FTA: 46 chromosomes

Tous des oiseaux est présenté jusqu’à lundi au Théâtre Jean-Duceppe

Tous des oiseaux, photo: Simon Gosselin

La nouvelle pièce de Wajdi Mouawad, Tous des oiseaux, est un grand texte interprété par de merveilleuses.x actrices.teurs dans une mise en scène dépouillée qui ne se risque jamais à venir embrouiller les enjeux complexes représentés. Un spectacle de quatre heures qui passe très vite, fort émouvant par moments et tout autant édifiant le reste du temps. Tous des oiseaux est une merveilleuse fable sur le pardon qui ne viendra pas consoler des hommes et des femmes obstiné.e.s, aveugles et sourds à la présence de l’autre.

Étudiants citoyens du monde, Eitan aime Wahida. Le premier est juif, la deuxième arabe. La famille d’Eitan se déchire au sujet de cette relation entre « ennemis », de cette guerre en devenir, de cet amour faisant fi de l’histoire et de la politique. Au-dessus du corps plongé dans le coma d’Eitan, victime d’un attentat en Israël, ses parents s’opposent violemment à sa relation amoureuse, alors que les grands-parents, détenteurs d’un secret inavouable, se montrent plus réservés dans leurs propos.

Livré en hébreu, arabe, allemand et anglais, Tous des oiseaux est déjà un texte qu’on aimerait lire tant il capte l’air vicié du temps présent au sujet des questions posées par la quête identitaire de tous et chacun dans le monde. Pendant la pièce, Wajdi Mouawad laisse au spectateur le soin d’y réfléchir en présentant le pour et le contre de ce besoin atavique d’affirmation et de repli sur soi qui ne jette que destruction et haine sur son chemin.
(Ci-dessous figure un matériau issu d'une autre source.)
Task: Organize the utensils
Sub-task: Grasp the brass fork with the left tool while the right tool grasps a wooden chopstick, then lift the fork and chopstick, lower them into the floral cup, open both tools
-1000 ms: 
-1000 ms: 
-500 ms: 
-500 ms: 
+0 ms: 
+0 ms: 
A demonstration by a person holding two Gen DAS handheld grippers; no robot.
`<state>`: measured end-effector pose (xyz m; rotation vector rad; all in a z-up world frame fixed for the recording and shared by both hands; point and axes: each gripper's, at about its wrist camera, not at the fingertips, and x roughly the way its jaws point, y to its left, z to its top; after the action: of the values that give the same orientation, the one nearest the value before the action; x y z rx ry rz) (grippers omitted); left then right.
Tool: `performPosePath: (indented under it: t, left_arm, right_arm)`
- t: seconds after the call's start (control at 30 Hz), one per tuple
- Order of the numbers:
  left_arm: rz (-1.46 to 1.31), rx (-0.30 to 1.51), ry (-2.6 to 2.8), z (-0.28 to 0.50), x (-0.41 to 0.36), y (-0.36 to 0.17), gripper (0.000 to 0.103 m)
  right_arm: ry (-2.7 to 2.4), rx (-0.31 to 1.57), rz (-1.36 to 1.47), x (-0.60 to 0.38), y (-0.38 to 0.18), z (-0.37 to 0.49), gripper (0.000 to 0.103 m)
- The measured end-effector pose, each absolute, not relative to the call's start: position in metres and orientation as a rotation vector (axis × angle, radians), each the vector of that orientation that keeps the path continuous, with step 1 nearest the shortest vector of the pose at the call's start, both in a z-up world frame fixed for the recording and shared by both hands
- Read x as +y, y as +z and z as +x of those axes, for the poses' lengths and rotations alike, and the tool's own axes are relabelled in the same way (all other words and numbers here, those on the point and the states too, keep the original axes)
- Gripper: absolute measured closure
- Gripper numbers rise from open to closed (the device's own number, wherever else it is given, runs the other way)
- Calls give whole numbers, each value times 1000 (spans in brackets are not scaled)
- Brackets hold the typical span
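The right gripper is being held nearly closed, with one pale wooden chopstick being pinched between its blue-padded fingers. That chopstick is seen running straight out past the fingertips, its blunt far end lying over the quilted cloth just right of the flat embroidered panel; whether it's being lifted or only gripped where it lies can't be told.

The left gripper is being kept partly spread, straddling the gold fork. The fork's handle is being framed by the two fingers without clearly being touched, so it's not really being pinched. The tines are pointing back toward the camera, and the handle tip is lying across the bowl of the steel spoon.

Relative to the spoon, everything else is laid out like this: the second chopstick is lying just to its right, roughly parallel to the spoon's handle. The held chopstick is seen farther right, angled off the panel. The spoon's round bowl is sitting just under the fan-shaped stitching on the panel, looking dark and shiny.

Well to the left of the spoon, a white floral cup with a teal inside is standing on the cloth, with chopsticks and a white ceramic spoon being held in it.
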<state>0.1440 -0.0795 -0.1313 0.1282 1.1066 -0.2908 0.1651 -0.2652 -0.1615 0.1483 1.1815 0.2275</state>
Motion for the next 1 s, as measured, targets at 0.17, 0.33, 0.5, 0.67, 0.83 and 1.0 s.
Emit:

Qu’ils soient idéalistes, réalistes ou intégristes, les personnages ont tous leur part d’ombre, leur raison et leur déraison, et surtout, leurs contradictions. L’amour sans frontière, qui semble établir des ponts entre des positions contraires, saura-t-il faire oublier des millénaires de luttes fratricides entre les enfants de Sem? La nouvelle génération peut-elle changer le cours de l’histoire? La nécessaire sagesse des femmes saura-t-elle déboulonner l’aveuglement des hommes? Les relations filiales restent-elles les seules valides quand tout a explosé?

Wajdi Mouawad relance constamment le débat en faisant intervenir des personnages historiques ou en se rappelant des événements tragiques, comme le massacre de Sabra et Chatila en 1982. Le dramaturge et metteur en scène se repose sur un récit en spirale qui entraîne les camps « ennemis » dans autant de confrontations, que d’apaisements ou de nouveaux affrontements. L’utilisation de panneaux amovibles, de projections et une bande son parfois assourdissante nous disent que la vie n’est jamais à l’abri du chaos.

Le constat ne peut donc pas être être optimiste. L’histoire est là pour le répéter ad nauseam, même si les hommes sont de forts mauvais élèves. C’est vraiment à donner la nausée, par moments, mais le rire préserve quelques fois cet arc dramatique déjà tendu de se rompre. On pourra reprocher à l’auteur une mise en scène statique, mais l’important reste le texte et sa parfaite structure qui nous font oublier l’heure.

La poésie de Wajdi Mouawad fait le reste. Au-delà des notions de peuples, de nations, de pays, de frontières, de la présence de signes religieux ou non, tous les êtres humains possèdent les mêmes 46 chromosomes. Tous ces petits « oiseaux » continuent à se combattre, pourtant, au nom de la couleur de leur plumage.

On peut célébrer la différence, aller vers l’autre ou continuer de donner toute l’importance du monde à nos nombrils, doigts, sourcils pareils de génération en génération. Sur une planète qui ne cessera jamais de changer, où les hommes et les femmes migreront comme ils l’ont toujours fait, importe-t-il vraiment de savoir quelle est la race, le sexe, la religion, la nationalité, voire même l’histoire des vivants? Utopiquement, idéalistement, non. Tous des humains.

Wajdi Mouawad le dit encore mieux dans le programme: « La fixité identitaire est, me semble-t-il, la pire clôture de soi. Elles nous oblige à nous penser comme un centre autour duquel les autres identités se déploient… ». Pendant que des oiseaux de toutes les couleurs rient de nous.